Effect of gAcrp on TTP induction and the role of TTP in Bcl‐2‐mRNA destabilization by gAcrp in macrophages. (A, B) RAW 264.7 macrophages were stimulated with the indicated concentrations of gAcrp for 24 h (A) or with 0.5 μg·mL−1 of gAcrp for the indicated time points (B). The TTP mRNA levels were measured by qRT‐PCR analysis. (C, D) Cells were stimulated with different concentrations of gAcrp for 24 h (C) or with gAcrp (0.5 μg·mL−1) for the indicated periods (D). TTP protein levels were determined by Western blot analysis along with β‐actin as an internal loading control. (E, F) Murine peritoneal macrophages were stimulated with different concentrations of gAcrp for 24 h (E) or with 0.5 μg·mL−1 of gAcrp for the indicated times (F).

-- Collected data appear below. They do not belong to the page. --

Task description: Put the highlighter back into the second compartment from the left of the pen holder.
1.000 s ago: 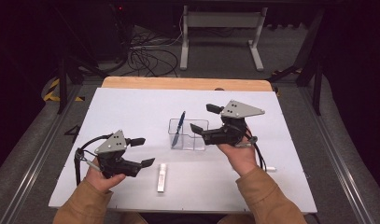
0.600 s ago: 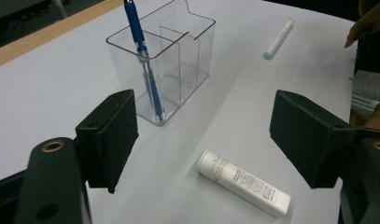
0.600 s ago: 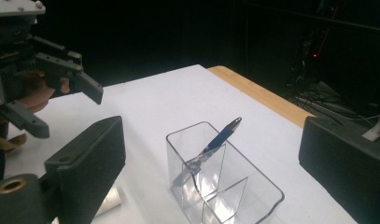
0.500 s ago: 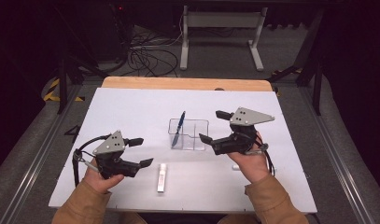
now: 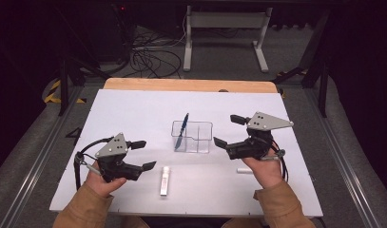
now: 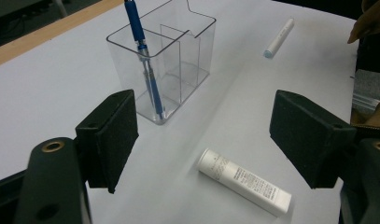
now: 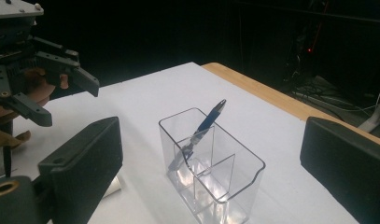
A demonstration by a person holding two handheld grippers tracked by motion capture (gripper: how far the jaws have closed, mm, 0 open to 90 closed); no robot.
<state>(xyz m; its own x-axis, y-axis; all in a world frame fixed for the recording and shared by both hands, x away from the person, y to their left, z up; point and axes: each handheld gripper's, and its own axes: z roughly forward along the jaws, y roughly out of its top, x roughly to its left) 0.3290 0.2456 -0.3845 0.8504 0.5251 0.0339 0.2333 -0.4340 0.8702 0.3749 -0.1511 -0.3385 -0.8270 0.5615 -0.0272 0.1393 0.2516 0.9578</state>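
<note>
A clear plastic organizer [image 5: 193, 137] stands mid-table, with a blue pen [image 5: 182, 129] leaning in its left compartment. A white tube [image 5: 164, 180] lies flat in front of it. My left gripper [image 5: 146, 154] hovers open to the left of the tube, holding nothing. In the left gripper view the tube [image 6: 243, 182] lies between the wide-apart jaws, with the organizer [image 6: 178, 70] and pen [image 6: 143, 56] beyond. My right gripper [image 5: 225, 130] is open and empty just right of the organizer. The right gripper view looks at the organizer [image 7: 215, 172] and pen [image 7: 199, 133].
A small white marker [image 5: 244, 170] lies by the right hand, and appears in the left gripper view as the marker [image 6: 278, 38]. The white table top [image 5: 134, 109] has a wooden strip [image 5: 191, 84] along its far edge. Cables and a metal stand lie on the floor behind.
My right gripper has drawn back to the right, away from the organizer, still open. The pen stays in the organizer. The left gripper has not moved.
</note>
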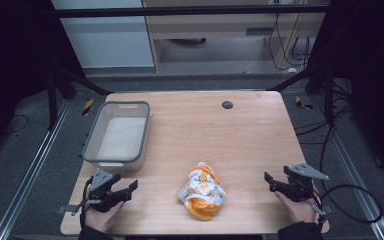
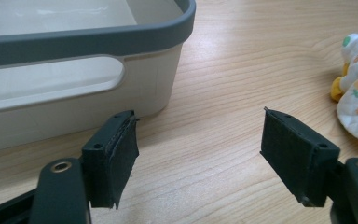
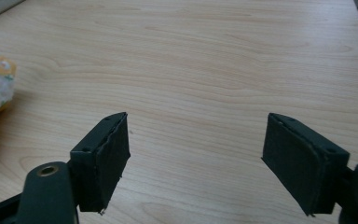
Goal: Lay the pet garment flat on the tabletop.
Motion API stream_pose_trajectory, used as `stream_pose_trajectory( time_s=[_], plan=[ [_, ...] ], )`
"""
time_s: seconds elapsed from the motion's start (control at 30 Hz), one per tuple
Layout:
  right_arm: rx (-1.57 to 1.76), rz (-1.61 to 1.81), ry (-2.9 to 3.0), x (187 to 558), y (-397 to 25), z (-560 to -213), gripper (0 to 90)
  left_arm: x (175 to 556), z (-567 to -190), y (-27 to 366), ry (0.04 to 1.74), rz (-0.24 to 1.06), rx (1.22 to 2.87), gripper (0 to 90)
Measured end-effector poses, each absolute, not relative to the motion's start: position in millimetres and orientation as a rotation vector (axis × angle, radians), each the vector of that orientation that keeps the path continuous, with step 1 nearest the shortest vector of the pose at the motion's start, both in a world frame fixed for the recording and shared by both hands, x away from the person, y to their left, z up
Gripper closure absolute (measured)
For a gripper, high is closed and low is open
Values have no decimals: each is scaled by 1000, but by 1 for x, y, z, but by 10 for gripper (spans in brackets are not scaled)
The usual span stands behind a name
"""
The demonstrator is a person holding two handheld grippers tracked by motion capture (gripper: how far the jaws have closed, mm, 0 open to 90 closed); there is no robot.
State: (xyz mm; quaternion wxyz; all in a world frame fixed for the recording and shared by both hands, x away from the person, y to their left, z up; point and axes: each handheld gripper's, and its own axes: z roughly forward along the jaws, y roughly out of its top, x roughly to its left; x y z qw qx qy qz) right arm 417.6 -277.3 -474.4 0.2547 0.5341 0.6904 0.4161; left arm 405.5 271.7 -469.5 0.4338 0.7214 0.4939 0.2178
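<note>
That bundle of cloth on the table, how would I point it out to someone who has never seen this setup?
Start at the wooden table and find the grey bin on its left side. To the right of the bin, near the table's front edge, lies the crumpled cloth, between the two hand-held grippers. It is the one soft thing there, white with orange and yellow print.

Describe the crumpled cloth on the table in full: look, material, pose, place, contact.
The cloth is a soft, quilted-looking fabric, white with orange, yellow and small green print. It lies bunched in a loose heap on the wooden table, near the front edge, about midway between the two grippers. Neither touches it. The grey bin stands apart to its left.
</note>
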Motion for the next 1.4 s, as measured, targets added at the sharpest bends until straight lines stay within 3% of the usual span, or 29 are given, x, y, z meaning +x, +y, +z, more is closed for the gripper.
stream_pose_trajectory(
  time_s=[0.47,1.0,1.4],
  plan=[
    [1317,1213,2009,412,-251,-467,392,394,-458,265,1166,533,1758,376],
    [1253,1260,2021,419,-246,-454,445,400,-444,249,1100,526,1790,465],
    [1195,1316,2026,427,-232,-435,469,410,-426,233,1043,545,1796,484]
  ],
)
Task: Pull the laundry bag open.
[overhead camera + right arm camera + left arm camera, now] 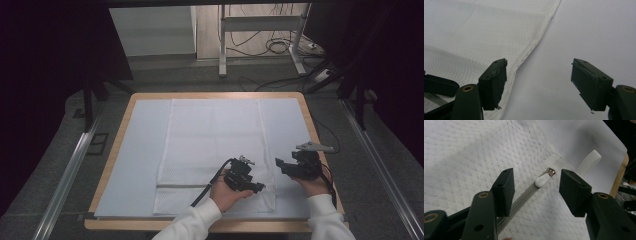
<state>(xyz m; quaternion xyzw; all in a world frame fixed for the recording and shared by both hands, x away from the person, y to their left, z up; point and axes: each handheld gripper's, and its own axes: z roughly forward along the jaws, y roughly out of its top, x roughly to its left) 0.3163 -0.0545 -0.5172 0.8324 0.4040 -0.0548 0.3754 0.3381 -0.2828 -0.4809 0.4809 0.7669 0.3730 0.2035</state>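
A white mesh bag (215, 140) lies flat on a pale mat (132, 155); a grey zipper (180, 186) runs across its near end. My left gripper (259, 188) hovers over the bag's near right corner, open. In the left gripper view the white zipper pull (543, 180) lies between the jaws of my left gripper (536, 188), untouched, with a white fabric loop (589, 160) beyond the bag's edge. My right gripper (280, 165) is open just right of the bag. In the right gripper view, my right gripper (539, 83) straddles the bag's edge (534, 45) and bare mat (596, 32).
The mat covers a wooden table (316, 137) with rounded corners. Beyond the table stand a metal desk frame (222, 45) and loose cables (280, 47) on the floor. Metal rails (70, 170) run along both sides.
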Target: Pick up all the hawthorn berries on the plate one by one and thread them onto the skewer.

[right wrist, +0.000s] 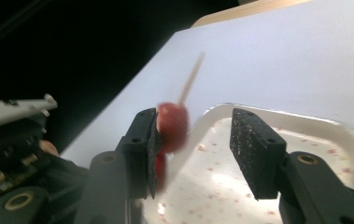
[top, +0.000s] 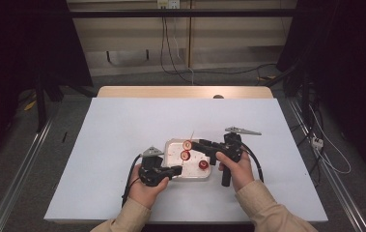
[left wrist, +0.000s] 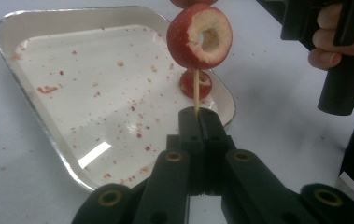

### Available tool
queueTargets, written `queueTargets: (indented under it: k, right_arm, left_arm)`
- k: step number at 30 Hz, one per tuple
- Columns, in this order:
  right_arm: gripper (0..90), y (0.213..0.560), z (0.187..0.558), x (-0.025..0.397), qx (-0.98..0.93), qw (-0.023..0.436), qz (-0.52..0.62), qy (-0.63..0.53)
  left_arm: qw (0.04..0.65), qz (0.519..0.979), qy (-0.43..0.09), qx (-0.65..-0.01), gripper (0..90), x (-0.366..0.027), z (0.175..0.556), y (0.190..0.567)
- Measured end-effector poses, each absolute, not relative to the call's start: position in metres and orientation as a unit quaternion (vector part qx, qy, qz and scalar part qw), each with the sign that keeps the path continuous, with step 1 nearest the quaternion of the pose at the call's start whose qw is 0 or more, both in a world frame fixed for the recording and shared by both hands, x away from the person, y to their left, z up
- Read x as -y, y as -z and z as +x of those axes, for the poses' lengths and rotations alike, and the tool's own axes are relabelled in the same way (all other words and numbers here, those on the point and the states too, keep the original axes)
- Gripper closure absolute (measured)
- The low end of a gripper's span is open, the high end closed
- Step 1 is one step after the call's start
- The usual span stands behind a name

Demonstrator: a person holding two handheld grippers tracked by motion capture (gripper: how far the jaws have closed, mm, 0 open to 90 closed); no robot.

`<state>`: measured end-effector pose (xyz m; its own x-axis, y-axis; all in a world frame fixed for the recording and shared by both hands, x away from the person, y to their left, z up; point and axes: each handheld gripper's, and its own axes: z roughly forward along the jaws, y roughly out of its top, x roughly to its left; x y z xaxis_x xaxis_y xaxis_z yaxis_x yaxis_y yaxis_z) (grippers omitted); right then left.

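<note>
Left gripper (left wrist: 197, 114) has its black jaws pressed together on the bottom end of a thin wooden skewer (left wrist: 195, 91), which stands up over the near right corner of a shallow silver metal tray (left wrist: 34, 112). On the skewer sits a red-skinned cored fruit slice with a pale cut face and a round hole (left wrist: 200, 36), well clear of the tray floor. Behind the stick, a smaller red fruit piece (left wrist: 203, 84) lies in the tray by its right rim.

Right gripper (right wrist: 194, 140) has its jaws spread wide with a clear gap and holds nothing. A blurred red fruit piece on the skewer (right wrist: 173, 125) sits just beside its left pad (right wrist: 153, 149); contact can't be confirmed. The skewer tip (right wrist: 191, 79) pokes up past that fruit.

In the high view, both grippers meet over the tray (top: 171, 145): left gripper (top: 176, 170) at its near left corner, right gripper (top: 193, 143) at its far right side. Two red pieces (top: 186, 150) are stacked on the stick above the tray, and one loose piece (top: 203, 165) lies in the tray's right half. Red crumbs (left wrist: 95, 93) are scattered across the tray floor. The tray rests on a white table sheet (top: 122, 125), near its front centre.
</note>
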<state>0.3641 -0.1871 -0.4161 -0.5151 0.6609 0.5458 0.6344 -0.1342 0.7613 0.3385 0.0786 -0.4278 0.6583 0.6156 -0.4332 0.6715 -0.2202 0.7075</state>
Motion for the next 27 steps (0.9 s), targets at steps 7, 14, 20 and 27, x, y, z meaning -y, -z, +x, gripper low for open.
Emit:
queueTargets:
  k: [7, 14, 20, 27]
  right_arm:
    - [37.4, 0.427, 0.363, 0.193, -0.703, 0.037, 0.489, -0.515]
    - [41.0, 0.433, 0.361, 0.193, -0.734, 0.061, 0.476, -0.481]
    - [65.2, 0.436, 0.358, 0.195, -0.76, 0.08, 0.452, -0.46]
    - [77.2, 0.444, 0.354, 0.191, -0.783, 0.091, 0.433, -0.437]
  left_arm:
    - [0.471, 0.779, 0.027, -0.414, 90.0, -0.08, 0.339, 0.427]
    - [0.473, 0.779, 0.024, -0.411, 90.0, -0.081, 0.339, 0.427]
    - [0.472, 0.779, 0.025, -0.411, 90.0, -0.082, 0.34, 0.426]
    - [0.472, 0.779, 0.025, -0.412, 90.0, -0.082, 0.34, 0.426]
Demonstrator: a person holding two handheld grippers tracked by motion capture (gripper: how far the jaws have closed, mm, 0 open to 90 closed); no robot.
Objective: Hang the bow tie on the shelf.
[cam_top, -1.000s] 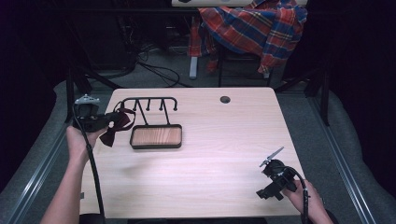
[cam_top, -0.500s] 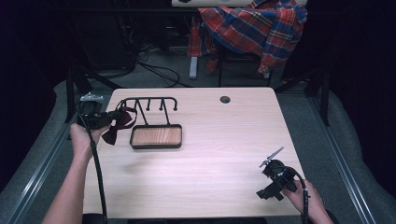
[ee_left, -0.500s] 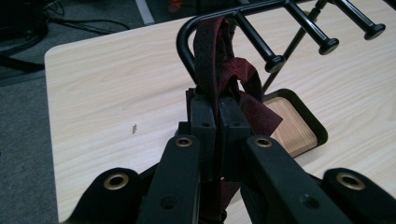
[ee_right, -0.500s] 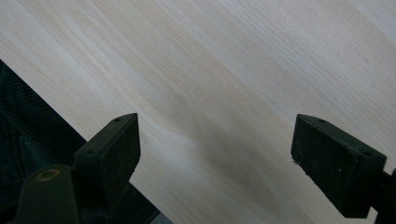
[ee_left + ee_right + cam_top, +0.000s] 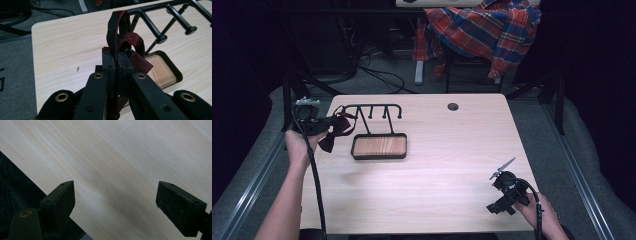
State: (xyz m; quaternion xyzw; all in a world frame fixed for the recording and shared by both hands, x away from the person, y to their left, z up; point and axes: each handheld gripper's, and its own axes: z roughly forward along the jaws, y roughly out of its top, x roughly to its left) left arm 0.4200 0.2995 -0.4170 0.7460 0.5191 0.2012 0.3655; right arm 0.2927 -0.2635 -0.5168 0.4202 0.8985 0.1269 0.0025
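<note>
1. The left gripper [image 5: 116,62] has its jaws clamped on a dark red bow tie [image 5: 334,134] near the table's [image 5: 437,190] left edge, beside the black hook rack [image 5: 371,111]; the right gripper [image 5: 115,200] hangs wide apart, holding nothing, at the near right corner.
2. Since the earlier frame the bow tie has edged closer to the rack.
3. The left gripper view shows the strap looped up beside the rack's end peg [image 5: 150,23]; the high view blurs this.

left gripper [image 5: 329,123]: jaws clamped | right gripper [image 5: 501,171]: jaws wide apart

Plaid shirt [image 5: 484,30] draped over chair, far beyond L gripper [image 5: 331,123], off to its right. Cables [image 5: 377,75] on floor past table [image 5: 437,200] far edge. Grommet hole [image 5: 453,106] in tabletop, well right of L gripper.
</note>
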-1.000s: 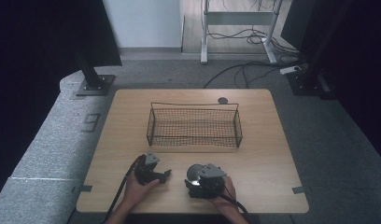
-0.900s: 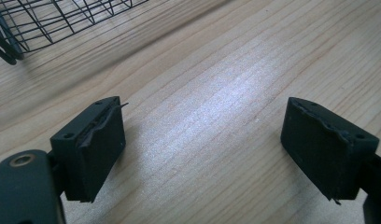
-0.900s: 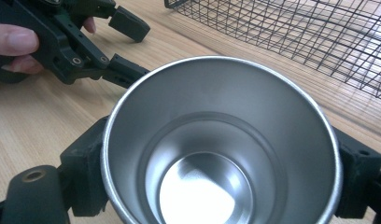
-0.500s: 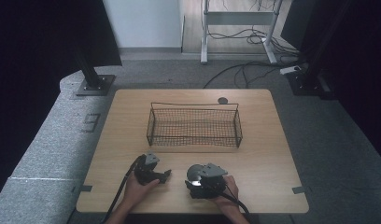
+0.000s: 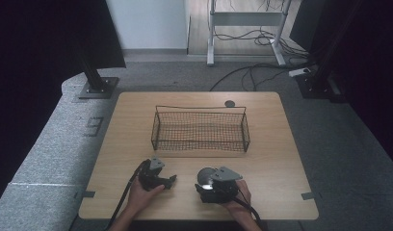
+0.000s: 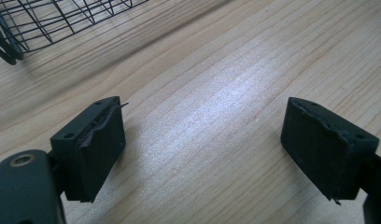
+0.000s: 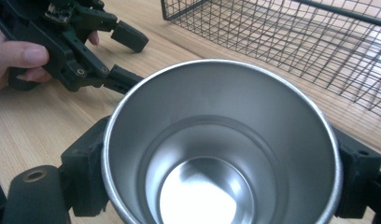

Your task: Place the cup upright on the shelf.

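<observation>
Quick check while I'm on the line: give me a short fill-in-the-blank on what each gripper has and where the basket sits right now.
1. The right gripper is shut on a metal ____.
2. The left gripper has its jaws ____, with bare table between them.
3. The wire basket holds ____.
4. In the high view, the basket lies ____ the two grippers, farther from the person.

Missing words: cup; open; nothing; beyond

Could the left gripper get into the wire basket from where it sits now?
Probably yes. The left gripper is open and holds nothing, the basket has an open top, and bare table lies between them. The right gripper, holding the steel cup, sits off to the side.
</observation>
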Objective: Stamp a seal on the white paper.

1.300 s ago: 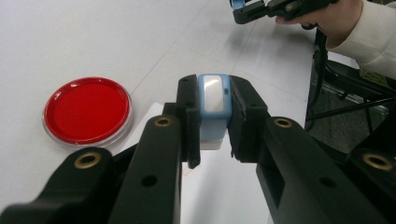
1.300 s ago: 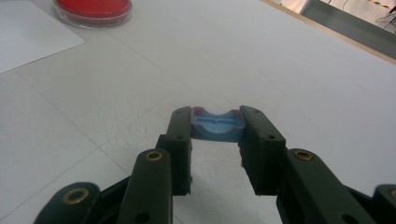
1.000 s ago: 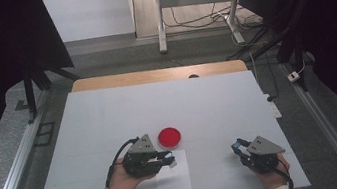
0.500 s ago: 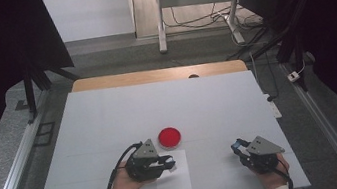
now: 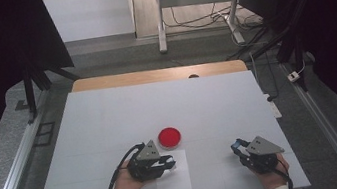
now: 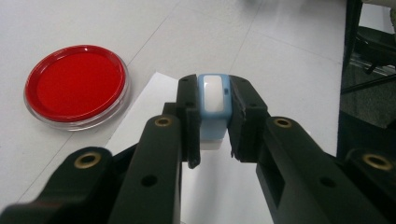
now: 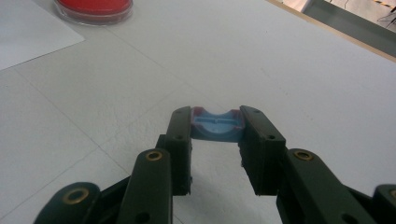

TTP protein expression levels were measured by Western blot analysis along with β‐actin as an internal loading control. (G) Peritoneal macrophages were isolated from mice injected with gAcrp (1.5 μg.g−1 wt. of mouse), and TTP protein expression was measured by Western blot analysis. (H) RAW 264.7 macrophages were transfected with Adipo1, Adipo2 receptors’ or scrambled siRNA. After 24 h of transfection, cells were treated with gAcrp for an additional 24 h. TTP protein expression was measured by Western blot analyses. (I) RAW 264.7 macrophages were transfected with siRNA targeting TTP or with scrambled control siRNA for 24 h. The gene silencing efficiency of TTP was monitored by Western blot analysis (upper panel). After transfection with TTP siRNA, the cells were pretreated with gAcrp for 24 h and then further treated with actinomycin D (2.5 μg·mL−1) for up to 12 h. Bcl‐2 mRNA levels were measured by qPCR, and the half‐life was calculated as the percentage remaining by measuring the levels of Bcl‐2 mRNA (lower panel). (J, K) RAW 264.7 macrophages were transfected with TTP siRNA or with scrambled control siRNA for 24 h. The cells were then treated with gAcrp for 24 h. Bcl‐2 mRNA (J) and protein (K) levels were determined by qRT‐PCR and Western blot analysis respectively. In all the Western blot analyses, the representative images from at least five independent experiments are shown. Quantitative analyses of proteins were performed by densitometric analysis and the data are shown above the images. The values are expressed as mean ± SEM (n = 5). *P < 0.05 as compared with the control cells and # P < 0.05 as compared with the cells treated with gAcrp.